> [What is being asked] No pictures should appear. The lines from the beginning of the listing through the one holding "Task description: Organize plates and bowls" must be reproduced exactly, and nothing more.

> [Exercise inputs]

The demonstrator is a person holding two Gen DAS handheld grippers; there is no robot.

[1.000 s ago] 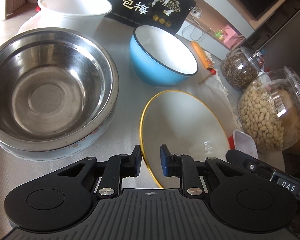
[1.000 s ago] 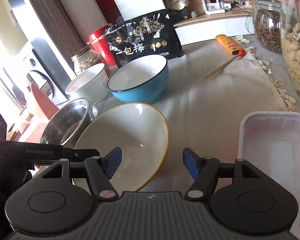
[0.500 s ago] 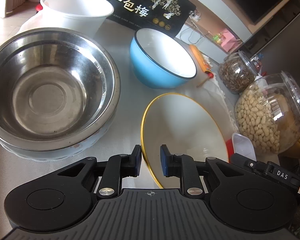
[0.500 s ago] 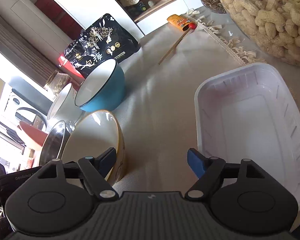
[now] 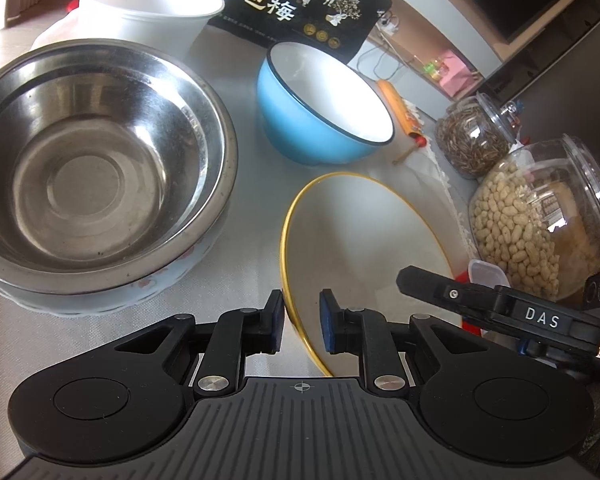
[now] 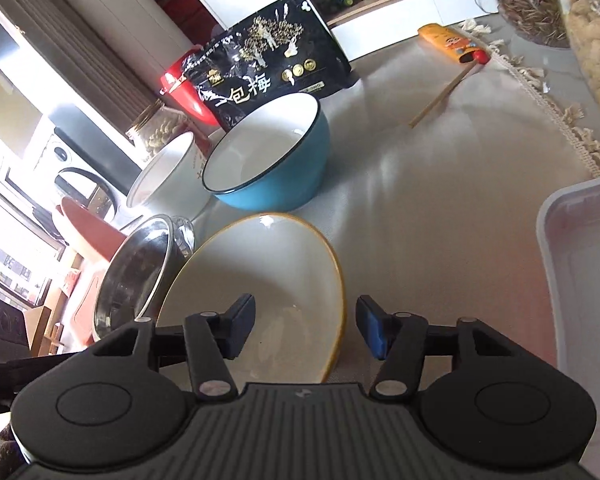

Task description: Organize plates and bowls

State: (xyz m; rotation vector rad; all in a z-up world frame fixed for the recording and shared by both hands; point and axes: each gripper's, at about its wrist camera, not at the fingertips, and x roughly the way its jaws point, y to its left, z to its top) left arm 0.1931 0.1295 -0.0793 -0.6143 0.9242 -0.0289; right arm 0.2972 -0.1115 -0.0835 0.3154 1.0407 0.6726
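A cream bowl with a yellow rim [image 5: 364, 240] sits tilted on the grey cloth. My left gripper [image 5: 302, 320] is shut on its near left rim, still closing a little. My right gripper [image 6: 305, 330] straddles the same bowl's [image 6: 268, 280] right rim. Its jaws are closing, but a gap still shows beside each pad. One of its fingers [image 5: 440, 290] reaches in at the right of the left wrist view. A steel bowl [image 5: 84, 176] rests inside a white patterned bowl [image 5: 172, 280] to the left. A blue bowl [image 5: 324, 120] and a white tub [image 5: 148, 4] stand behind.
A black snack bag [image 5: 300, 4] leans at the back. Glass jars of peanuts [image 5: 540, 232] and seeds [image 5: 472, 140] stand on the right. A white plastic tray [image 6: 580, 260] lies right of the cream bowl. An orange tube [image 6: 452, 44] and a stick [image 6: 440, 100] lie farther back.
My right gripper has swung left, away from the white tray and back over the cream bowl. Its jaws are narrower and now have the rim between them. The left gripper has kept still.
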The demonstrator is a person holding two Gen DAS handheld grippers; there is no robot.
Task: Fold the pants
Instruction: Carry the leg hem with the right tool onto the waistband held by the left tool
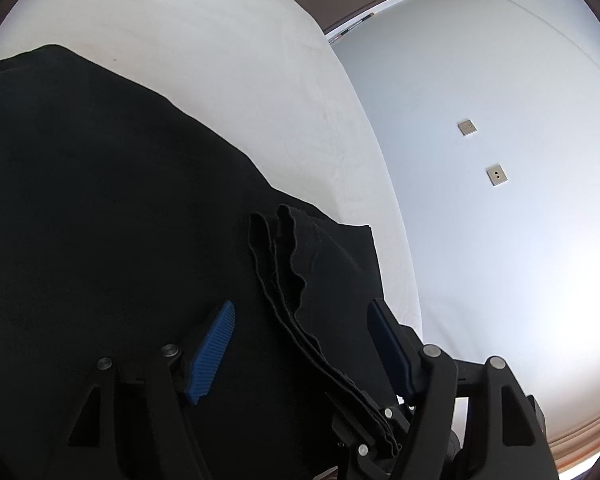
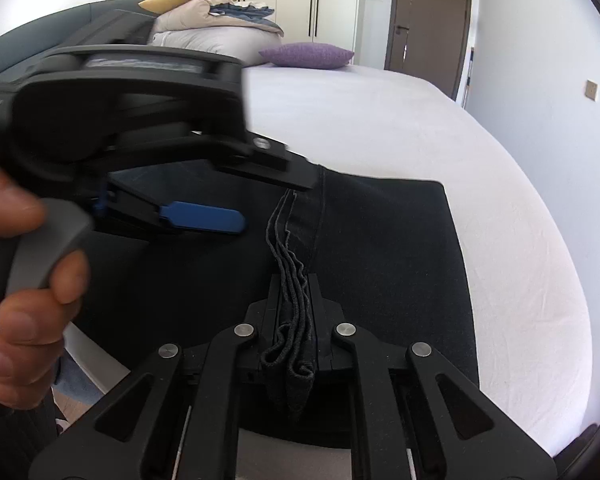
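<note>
Pants (image 2: 380, 248) lie folded on the bed (image 2: 440, 128), right gripper (image 2: 294, 292) pinching stacked hems, left gripper (image 1: 300, 320) jaws apart, folds remain.

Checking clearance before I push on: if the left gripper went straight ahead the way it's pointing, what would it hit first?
Most likely the black pants: the open left gripper straddles their stacked hem edges, which lie right ahead. Depth is uncertain.

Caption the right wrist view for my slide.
Right gripper clamps the black pants' bunched hems on a white bed; left gripper open alongside.
</note>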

> [Task solution]
The demonstrator is a person holding two Gen DAS handheld grippers; there is no robot.

[1.000 s ago] 
[1.000 s ago] 
[0.500 s ago] 
[0.500 s ago] 
[now] 
[now] 

Task description: Organize plates and bowls

Nothing more remains in this exercise.